The human BB3 receptor gene is located at chromosome Xq25 and in the mouse at XA7.1-7.2 [6,14,15]. The human BB3 receptor gene contains two introns and three exons [6,15].

Expression levels of the BB3 receptor mRNA are reported in rat, sheep, mouse, monkey and guinea pig [1,2,4,5,6,16,17,18]. Detectable amounts are found in the monkey thyroid, pancreas and ovary [5]. Detailed studies show that BB3 receptor mRNA is present in the islets in multiple species including human [19]. In the CNS BB3 receptor mRNA is expressed in a more restricted distribution than BB1 receptor or BB2 receptor [2,5,16,17], although in a recent study it is more widely distributed [20]. In the rat and mouse [2,17,20] and in the monkey brain BB3 receptor mRNA is present in the highest amounts in the hypothalamus [5,20] and is particularly high in the preoptic nucleus, the PVN, the dorsomedial hypothalmic nucleus and the arcuate nucleus, supporting the hypothesis that the BB3 receptor may be important for the hypothalamic regulation of energy homeostasis [20]. In the monkey brain BB3 receptor mRNA is present in the highest amounts, after the hypothalamus [5], in the pituitary gland, amygdala, hippocampus and caudate nucleus [5]. In the mouse and rat brains [20], no BB3 receptor mRNA can be detected in the cerebral cortex, olfactory bulb, hippocampal formation, cerebellum, substantia nigra or ventral tegmental area. In rat and mouse brains [20], double in situ hydridization studies show that BB3 receptor mRNA colocalizes frequently with glutamatergic neurons, and to a lesser extent with cholinergic or GABAergic neurons, and CRF or GHRH, but not with NPY, POMC, orexin/hypocretin, MCH,GnRH or kisspentin. Specific BB3 receptor antibodies have been used to localise the receptor in the tunica muscularis of the gastrointestinal tract [21] and in the rat CNS [16]. In the gastrointestinal tract the BB3 receptor was detected in myenteric and submucosal ganglia as well as the interstitial cells of Cajal [21]. In the CNS particularly strong staining was detected in the cerebral cortex, hippocampus, hypothalamus and thalamus [21].

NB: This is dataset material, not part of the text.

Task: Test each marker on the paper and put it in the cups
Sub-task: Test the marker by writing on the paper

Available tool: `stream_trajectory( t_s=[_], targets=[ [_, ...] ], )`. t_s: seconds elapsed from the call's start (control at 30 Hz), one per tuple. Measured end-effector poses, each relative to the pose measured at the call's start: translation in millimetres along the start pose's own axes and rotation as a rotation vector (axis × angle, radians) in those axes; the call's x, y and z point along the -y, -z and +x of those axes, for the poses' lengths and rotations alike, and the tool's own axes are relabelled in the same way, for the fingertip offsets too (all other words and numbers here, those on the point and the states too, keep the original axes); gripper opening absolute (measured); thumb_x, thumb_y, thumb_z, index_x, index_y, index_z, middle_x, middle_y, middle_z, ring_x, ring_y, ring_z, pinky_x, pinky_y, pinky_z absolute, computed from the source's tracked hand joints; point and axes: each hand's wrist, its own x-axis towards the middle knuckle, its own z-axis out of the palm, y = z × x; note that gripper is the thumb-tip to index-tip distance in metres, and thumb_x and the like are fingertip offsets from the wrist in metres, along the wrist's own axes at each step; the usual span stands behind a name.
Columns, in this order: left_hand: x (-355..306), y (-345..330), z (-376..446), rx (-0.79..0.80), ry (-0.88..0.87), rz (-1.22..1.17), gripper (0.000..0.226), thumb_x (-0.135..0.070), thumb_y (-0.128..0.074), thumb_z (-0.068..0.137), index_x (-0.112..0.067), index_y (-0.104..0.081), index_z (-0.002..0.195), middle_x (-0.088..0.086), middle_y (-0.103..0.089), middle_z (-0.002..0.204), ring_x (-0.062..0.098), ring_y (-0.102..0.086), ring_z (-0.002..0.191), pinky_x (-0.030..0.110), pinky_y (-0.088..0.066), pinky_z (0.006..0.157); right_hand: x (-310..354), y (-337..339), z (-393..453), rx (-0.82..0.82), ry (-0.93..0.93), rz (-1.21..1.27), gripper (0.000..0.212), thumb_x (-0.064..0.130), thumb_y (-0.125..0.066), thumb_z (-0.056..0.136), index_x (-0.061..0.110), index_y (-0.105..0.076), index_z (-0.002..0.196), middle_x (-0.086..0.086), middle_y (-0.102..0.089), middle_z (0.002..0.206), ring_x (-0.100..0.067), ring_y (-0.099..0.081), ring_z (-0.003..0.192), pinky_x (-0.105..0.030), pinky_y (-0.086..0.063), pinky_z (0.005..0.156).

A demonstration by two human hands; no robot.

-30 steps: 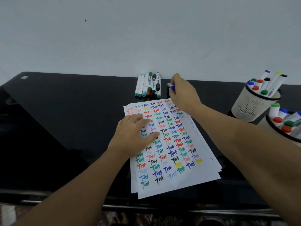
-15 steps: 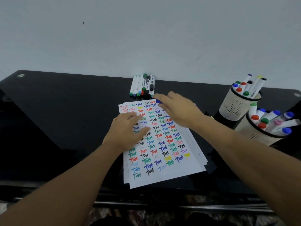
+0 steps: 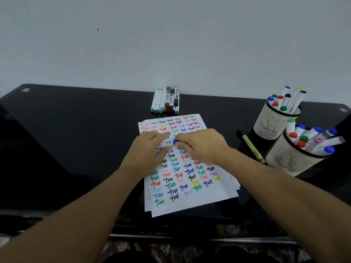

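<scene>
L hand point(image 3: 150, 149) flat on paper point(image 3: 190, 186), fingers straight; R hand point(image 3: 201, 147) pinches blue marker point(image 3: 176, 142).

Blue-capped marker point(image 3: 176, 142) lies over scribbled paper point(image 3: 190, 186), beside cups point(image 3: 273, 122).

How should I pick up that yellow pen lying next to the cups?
Pinch the yellow pen around the middle of its barrel, coming down from above. It lies flat on the black table, slanted, with the near cup close on its right, so fingers fit best across its bare middle from above.
</scene>
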Motion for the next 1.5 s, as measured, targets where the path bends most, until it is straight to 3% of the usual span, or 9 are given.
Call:
stream_trajectory(
  t_s=[0.3, 0.43, 0.63, 0.77, 0.93, 1.07, 1.2, 1.37, 1.5],
  targets=[
    [4, -2, 0, -0.019, -0.080, 0.007, 0.041, -0.033, -0.061, 0.099, -0.023, -0.061, 0.139, -0.004, -0.067, 0.122, 0.018, -0.054, 0.114, 0.036, -0.046, 0.095, 6, -2, 4, -0.046, 0.008, 0.036, 0.046, 0.069, -0.025, 0.104, 0.042, -0.053, 0.129, 0.009, -0.066, 0.086, -0.012, -0.061, 0.077, -0.028, -0.033, 0.052],
    [4, -2, -1, -0.021, -0.070, 0.014, 0.035, -0.028, -0.060, 0.100, -0.018, -0.065, 0.134, 0.000, -0.069, 0.120, 0.021, -0.055, 0.111, 0.036, -0.045, 0.093, 10, -2, 4, -0.032, -0.027, 0.144, 0.036, 0.063, -0.032, 0.106, 0.035, -0.043, 0.126, 0.007, -0.063, 0.084, -0.015, -0.061, 0.075, -0.032, -0.044, 0.056],
    [5, -3, 1, 0.016, 0.030, -0.032, 0.040, -0.036, -0.053, 0.103, -0.020, -0.059, 0.140, -0.005, -0.061, 0.131, 0.014, -0.047, 0.122, 0.028, -0.038, 0.098, -4, 2, -4, -0.068, -0.187, 0.428, 0.022, 0.019, -0.036, 0.108, 0.034, -0.039, 0.125, 0.001, -0.060, 0.092, -0.019, -0.060, 0.074, -0.043, -0.053, 0.065],
    [6, -4, 1, 0.030, 0.048, -0.056, 0.040, -0.036, -0.056, 0.102, -0.021, -0.060, 0.139, -0.008, -0.059, 0.132, 0.012, -0.047, 0.123, 0.025, -0.038, 0.097, -14, 2, -6, -0.218, -0.427, 0.904, 0.033, 0.013, -0.038, 0.106, 0.026, -0.069, 0.107, 0.006, -0.067, 0.114, -0.014, -0.069, 0.098, -0.039, -0.058, 0.090],
    [5, -3, 1, 0.040, 0.021, -0.081, 0.040, -0.034, -0.057, 0.102, -0.022, -0.060, 0.140, -0.007, -0.060, 0.134, 0.011, -0.049, 0.124, 0.027, -0.041, 0.099, -23, -1, -14, -0.295, -0.562, 1.329, 0.039, -0.008, -0.048, 0.102, 0.024, -0.060, 0.121, 0.000, -0.065, 0.118, -0.015, -0.071, 0.107, -0.029, -0.061, 0.084],
    [3, -2, 1, 0.038, 0.011, -0.081, 0.040, -0.034, -0.058, 0.101, -0.022, -0.061, 0.139, -0.007, -0.062, 0.132, 0.010, -0.051, 0.123, 0.026, -0.042, 0.099, -25, -16, -23, -0.330, -0.581, 1.303, 0.031, 0.006, -0.067, 0.100, 0.030, -0.053, 0.114, -0.004, -0.069, 0.114, -0.019, -0.071, 0.105, -0.047, -0.061, 0.091],
    [3, -2, 1, 0.024, -0.006, -0.073, 0.038, -0.033, -0.060, 0.100, -0.021, -0.062, 0.137, -0.006, -0.064, 0.129, 0.010, -0.053, 0.119, 0.022, -0.038, 0.094, -22, -16, -28, -0.513, -0.565, 1.280, 0.007, 0.032, -0.054, 0.109, 0.026, -0.051, 0.113, 0.002, -0.065, 0.088, -0.011, -0.066, 0.074, -0.044, -0.056, 0.087],
    [2, -1, -1, 0.025, 0.005, -0.078, 0.044, -0.038, -0.063, 0.097, -0.023, -0.061, 0.139, -0.007, -0.062, 0.131, 0.010, -0.052, 0.121, 0.024, -0.041, 0.095, -17, -17, -39, -0.496, -0.579, 1.198, 0.035, 0.060, -0.049, 0.104, 0.032, -0.069, 0.109, 0.006, -0.073, 0.085, -0.027, -0.068, 0.082, -0.049, -0.056, 0.077],
    [3, -1, 0, 0.035, 0.014, -0.057, 0.046, -0.042, -0.063, 0.097, -0.028, -0.059, 0.140, -0.008, -0.060, 0.133, 0.010, -0.051, 0.122, 0.026, -0.045, 0.096, -23, -24, -41, -0.529, -0.649, 1.135, 0.016, 0.039, -0.057, 0.103, 0.029, -0.069, 0.099, -0.002, -0.073, 0.090, -0.025, -0.070, 0.091, -0.051, -0.059, 0.082]
  ],
)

The natural ligand for the BB3 receptor remains unknown. Recently two Drosphilia G-protein coupled receptors (CG30106,CG14593) have been identified and belong to the BB3 receptor family [22,23,24]. These receptors interact with two ligands CCHamide-1[SCLEYGHSCWGAH-NH2] and CCHamide-2[GCQAYGHVCYGGH-NH2], which when administered to blowflies increased feeding [22]. Unfortunately, neither of the CCHamide peptides activated the BB3 receptor[22] and each was found to have a very low affinity for the human BB3 receptor (Jensen, unpublished data). Using a bacterial two-hybrid system, the BB3 receptor was found to interact with a novel 354 amino acid protein, named bombesin receptor activated protein (BRAP) [25]. BRAP is found in both the cellular cytoplasm and nucleus, its expression promotes G1 to S phase transition, accelerates DNA snythesis, and promotes the proliferation of bronchial epithelial cells [25]. This has led to the proposal that BRAP may be important in BB3 receptor mediated changes in cell cycle regulation and in wound healing in bronchial epithelial cells [25]. Overexpression of BRAP [26] in bronchial epithelial cells inhibits the ability of these cells to take up antigen suggesting it may play an important role in the antigen presenting process of bronchial epithelium.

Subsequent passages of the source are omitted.